-------- Collected material --------

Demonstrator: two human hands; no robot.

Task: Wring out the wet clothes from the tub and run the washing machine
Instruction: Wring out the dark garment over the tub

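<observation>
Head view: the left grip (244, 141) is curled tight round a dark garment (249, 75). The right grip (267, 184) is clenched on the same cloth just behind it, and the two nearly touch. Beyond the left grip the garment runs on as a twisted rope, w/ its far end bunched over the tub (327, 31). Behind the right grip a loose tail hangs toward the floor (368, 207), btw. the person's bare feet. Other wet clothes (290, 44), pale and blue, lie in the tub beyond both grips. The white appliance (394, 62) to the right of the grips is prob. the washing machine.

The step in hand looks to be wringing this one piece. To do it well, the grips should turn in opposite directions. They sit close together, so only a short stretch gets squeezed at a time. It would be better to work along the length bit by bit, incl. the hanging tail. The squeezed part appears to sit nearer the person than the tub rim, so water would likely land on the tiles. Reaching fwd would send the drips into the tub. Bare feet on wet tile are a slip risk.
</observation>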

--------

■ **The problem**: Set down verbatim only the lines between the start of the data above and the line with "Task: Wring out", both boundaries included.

■ **Answer for the task**:
Demonstrator: two human hands; no robot.

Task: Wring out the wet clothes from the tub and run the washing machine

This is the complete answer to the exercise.